Re: [PATCH v3 10/15] s390/vfio-ap: File ops called to resume the vfio device migration

Kernel KVM virtualization development
 help / color / mirror / Atom feed

From: sashiko-bot@kernel.org
To: "Anthony Krowiak" <akrowiak@linux.ibm.com>
Cc: kvm@vger.kernel.org, "Heiko Carstens" <hca@linux.ibm.com>,
	"Alexander Gordeev" <agordeev@linux.ibm.com>,
	linux-s390@vger.kernel.org, "Vasily Gorbik" <gor@linux.ibm.com>
Subject: Re: [PATCH v3 10/15] s390/vfio-ap: File ops called to resume the vfio device migration
Date: Tue, 30 Jun 2026 11:37:53 +0000	[thread overview]
Message-ID: <20260630113754.1A56B1F00A3D@smtp.kernel.org> (raw)
In-Reply-To: <20260630104132.1598851-11-akrowiak@linux.ibm.com>

Thank you for your contribution!
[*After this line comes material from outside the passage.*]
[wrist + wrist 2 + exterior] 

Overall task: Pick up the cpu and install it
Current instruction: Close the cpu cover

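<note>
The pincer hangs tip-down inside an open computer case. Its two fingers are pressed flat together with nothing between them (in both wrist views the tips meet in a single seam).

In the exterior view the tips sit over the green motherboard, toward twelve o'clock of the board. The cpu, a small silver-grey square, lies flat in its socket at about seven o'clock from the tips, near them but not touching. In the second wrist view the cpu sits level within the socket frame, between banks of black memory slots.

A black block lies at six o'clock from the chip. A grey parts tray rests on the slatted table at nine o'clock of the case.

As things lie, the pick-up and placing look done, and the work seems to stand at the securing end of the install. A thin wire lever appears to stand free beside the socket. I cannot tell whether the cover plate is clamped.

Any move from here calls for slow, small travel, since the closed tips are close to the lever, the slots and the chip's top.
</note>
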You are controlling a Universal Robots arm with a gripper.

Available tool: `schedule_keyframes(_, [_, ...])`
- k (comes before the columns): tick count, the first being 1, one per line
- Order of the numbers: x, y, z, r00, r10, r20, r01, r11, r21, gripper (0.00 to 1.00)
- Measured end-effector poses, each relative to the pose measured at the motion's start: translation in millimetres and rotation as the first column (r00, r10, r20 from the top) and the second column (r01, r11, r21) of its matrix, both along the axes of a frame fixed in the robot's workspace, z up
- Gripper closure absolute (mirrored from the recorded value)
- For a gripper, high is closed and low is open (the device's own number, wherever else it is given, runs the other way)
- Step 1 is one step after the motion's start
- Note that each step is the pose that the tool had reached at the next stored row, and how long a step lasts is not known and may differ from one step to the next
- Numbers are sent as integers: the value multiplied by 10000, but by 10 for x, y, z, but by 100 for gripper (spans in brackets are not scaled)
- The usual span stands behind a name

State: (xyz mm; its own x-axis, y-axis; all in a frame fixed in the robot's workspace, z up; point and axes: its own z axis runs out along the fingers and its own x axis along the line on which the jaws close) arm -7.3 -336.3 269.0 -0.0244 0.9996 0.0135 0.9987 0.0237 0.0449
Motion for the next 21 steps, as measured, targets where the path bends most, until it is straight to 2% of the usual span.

Sashiko AI review found 11 potential issue(s) to consider:
- [Critical] The `guest_matrix` struct is allocated on the stack without initialization, leading to uninitialized kernel stack memory being applied to the guest's AP configuration.
- [Critical] Error paths and `krealloc` usage leave dangling pointers in `mig_data->resuming_mig_state.ap_config`, resulting in Use-After-Free and Double Free vulnerabilities.
- [High] Unsafe use of `mutex_is_locked` to conditionally unlock `mdevs_lock` can release a mutex held by another thread.
- [High] A short write smaller than `sizeof(struct vfio_ap_config)` bypasses size checks and prematurely triggers post-copy validation, leading to out-of-bounds heap reads.
- [High] A double fetch of the `num_queues` field from userspace allows an attacker to bypass bounds checks and trigger out-of-bounds heap reads.
- [High] Partial writes to the migration stream leak the dynamically allocated configuration buffer and permanently break the state machine.
- [High] The `vfio_ap_resuming_write` function unconditionally returns `-ESPIPE` because it assumes `pos` can be NULL for normal writes, breaking migration entirely.
- [High] Dropping `mdevs_lock` while using `&filp->f_pos` on a stream without `FMODE_ATOMIC_POS` leads to data races.
- [Medium] The hardware compatibility check bypasses the requirement that BS bits must be 0 if the source and target queues have identical hardware information.
- [Medium] Strict equality checks on the `fac` bitfield override and break the intended backward compatibility for functionality classes.
- [Medium] The migration functionality completely ignores AP control domains (`adm`), silently dropping them during live migration.
--

commit 1f07710d77bb19f343d29ddba26d02cffa013a44
Author: Anthony Krowiak <akrowiak@linux.ibm.com>

s390/vfio-ap: File ops called to resume the vfio device migration

This commit implements the write callback function to restore the state
of the vfio-ap device on the destination system during migration. It
copies the source guest's AP configuration from userspace, validates it,
and configures it on the destination host.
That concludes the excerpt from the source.